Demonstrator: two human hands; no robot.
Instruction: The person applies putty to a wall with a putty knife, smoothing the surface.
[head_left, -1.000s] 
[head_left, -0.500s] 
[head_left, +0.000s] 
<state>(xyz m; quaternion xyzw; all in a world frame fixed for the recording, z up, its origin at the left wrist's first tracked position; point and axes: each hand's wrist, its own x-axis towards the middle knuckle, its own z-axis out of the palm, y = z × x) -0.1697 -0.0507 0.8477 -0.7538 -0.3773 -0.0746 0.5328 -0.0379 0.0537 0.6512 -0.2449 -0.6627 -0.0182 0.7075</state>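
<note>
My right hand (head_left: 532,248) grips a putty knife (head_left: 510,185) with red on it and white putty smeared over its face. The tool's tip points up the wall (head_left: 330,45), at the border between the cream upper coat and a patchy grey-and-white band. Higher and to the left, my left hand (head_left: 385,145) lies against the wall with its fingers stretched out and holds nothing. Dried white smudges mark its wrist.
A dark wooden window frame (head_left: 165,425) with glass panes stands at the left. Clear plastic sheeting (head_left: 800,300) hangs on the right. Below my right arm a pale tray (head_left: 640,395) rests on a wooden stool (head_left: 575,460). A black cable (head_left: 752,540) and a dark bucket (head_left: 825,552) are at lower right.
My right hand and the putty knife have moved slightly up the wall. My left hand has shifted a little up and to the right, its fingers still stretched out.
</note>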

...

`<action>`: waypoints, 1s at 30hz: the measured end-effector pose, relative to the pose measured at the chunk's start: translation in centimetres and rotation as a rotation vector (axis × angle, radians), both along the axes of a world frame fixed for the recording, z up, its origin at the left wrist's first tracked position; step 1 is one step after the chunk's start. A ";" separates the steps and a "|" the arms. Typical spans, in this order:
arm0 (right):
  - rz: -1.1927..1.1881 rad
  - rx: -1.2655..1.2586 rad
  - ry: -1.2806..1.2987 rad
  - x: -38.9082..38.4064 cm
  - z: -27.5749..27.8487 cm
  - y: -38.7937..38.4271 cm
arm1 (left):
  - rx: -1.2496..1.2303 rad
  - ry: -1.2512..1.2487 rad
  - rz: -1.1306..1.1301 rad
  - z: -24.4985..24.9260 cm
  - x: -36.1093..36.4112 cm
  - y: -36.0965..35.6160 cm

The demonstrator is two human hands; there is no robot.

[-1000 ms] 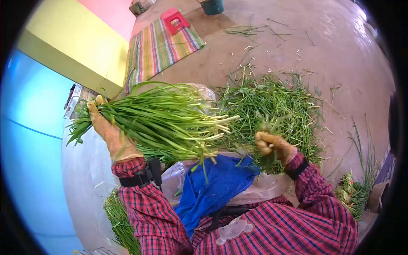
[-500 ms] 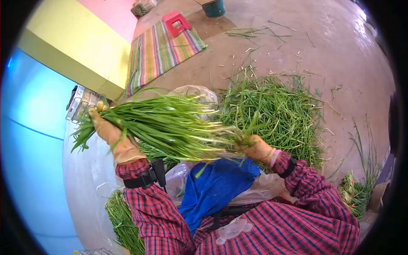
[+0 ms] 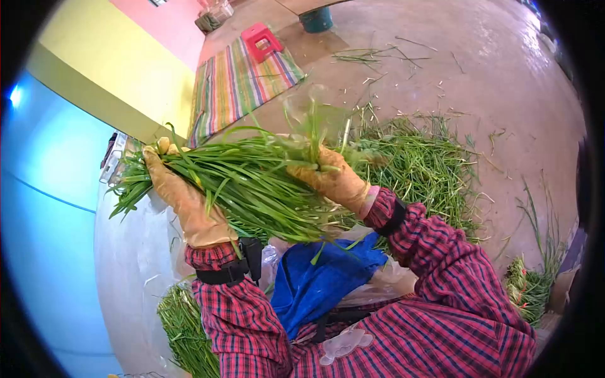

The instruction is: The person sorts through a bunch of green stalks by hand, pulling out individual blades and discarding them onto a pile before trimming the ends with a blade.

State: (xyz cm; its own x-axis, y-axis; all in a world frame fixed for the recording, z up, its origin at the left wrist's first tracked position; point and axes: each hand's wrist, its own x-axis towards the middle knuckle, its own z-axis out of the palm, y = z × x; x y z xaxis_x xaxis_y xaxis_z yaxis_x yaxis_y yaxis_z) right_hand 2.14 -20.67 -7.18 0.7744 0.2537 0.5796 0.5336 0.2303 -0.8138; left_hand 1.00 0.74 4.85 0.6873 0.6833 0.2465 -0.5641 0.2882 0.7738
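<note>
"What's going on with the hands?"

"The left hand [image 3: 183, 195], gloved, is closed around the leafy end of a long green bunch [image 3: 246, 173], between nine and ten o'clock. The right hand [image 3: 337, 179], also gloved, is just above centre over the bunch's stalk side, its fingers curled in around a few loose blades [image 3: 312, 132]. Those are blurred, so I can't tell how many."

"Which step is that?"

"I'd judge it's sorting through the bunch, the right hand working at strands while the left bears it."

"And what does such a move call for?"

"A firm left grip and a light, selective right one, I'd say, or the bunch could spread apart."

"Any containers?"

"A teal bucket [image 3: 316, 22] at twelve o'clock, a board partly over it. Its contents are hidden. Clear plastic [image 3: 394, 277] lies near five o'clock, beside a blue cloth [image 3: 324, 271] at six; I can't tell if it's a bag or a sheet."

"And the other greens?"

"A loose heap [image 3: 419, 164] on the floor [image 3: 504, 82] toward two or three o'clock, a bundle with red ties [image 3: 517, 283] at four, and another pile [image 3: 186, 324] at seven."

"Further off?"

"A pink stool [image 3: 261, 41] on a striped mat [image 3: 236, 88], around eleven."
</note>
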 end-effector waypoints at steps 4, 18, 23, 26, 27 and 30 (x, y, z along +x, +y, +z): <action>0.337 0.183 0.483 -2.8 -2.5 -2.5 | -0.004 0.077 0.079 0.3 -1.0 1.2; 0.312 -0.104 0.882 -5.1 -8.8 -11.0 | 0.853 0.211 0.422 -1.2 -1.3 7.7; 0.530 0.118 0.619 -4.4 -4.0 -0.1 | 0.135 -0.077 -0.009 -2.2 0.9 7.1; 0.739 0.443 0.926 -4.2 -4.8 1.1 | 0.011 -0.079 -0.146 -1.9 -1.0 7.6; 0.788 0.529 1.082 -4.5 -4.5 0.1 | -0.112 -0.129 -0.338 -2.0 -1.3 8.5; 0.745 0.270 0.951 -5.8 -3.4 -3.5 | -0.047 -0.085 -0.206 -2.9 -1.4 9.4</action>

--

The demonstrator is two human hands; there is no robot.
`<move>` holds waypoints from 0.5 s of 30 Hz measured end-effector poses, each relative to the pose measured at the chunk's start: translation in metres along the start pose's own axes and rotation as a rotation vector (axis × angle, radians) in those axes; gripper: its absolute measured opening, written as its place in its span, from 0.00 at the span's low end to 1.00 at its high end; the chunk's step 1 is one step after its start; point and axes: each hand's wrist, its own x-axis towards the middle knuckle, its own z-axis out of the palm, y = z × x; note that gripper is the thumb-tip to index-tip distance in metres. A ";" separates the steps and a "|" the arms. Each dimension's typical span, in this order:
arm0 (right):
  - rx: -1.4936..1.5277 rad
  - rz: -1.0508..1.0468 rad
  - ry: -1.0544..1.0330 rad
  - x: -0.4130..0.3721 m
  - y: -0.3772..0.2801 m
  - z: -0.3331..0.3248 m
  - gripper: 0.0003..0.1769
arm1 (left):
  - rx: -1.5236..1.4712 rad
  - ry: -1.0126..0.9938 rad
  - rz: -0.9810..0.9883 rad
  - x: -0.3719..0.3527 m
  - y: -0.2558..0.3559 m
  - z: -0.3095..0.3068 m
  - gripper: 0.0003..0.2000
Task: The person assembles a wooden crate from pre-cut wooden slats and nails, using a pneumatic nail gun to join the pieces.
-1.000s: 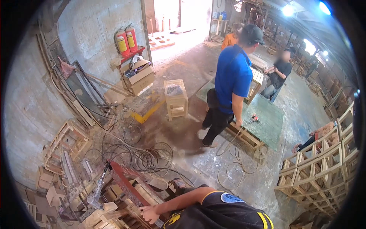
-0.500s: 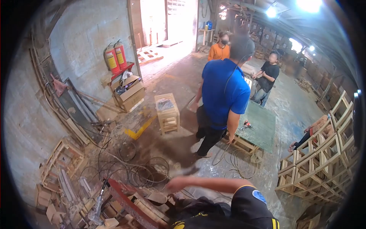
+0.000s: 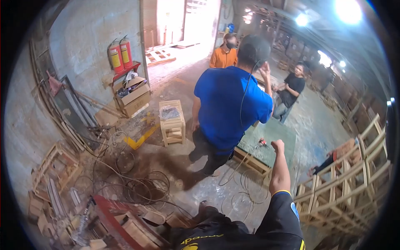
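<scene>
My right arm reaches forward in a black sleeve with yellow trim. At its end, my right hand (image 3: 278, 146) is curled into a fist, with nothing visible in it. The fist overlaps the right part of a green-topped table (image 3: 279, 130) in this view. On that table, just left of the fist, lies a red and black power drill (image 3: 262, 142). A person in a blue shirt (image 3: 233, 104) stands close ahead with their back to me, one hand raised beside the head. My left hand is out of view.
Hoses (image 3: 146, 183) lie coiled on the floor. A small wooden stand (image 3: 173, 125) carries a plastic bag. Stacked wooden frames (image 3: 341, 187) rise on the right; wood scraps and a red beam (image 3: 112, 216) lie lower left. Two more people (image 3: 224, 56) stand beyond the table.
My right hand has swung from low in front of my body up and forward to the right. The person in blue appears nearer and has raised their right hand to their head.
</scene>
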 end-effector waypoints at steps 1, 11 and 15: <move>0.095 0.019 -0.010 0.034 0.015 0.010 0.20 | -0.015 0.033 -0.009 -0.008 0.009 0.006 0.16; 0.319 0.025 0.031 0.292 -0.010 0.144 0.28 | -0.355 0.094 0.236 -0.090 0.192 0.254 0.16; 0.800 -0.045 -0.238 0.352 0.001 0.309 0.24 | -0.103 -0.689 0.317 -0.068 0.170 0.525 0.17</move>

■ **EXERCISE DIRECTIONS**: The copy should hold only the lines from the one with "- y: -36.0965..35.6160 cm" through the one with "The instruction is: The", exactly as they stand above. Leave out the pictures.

■ **TASK ANSWER**:
  - y: -36.0965..35.6160 cm

The demonstrator is two human hands; there is no robot.

[-1000 ms] 
[-500 ms] 
[+0 ms] 

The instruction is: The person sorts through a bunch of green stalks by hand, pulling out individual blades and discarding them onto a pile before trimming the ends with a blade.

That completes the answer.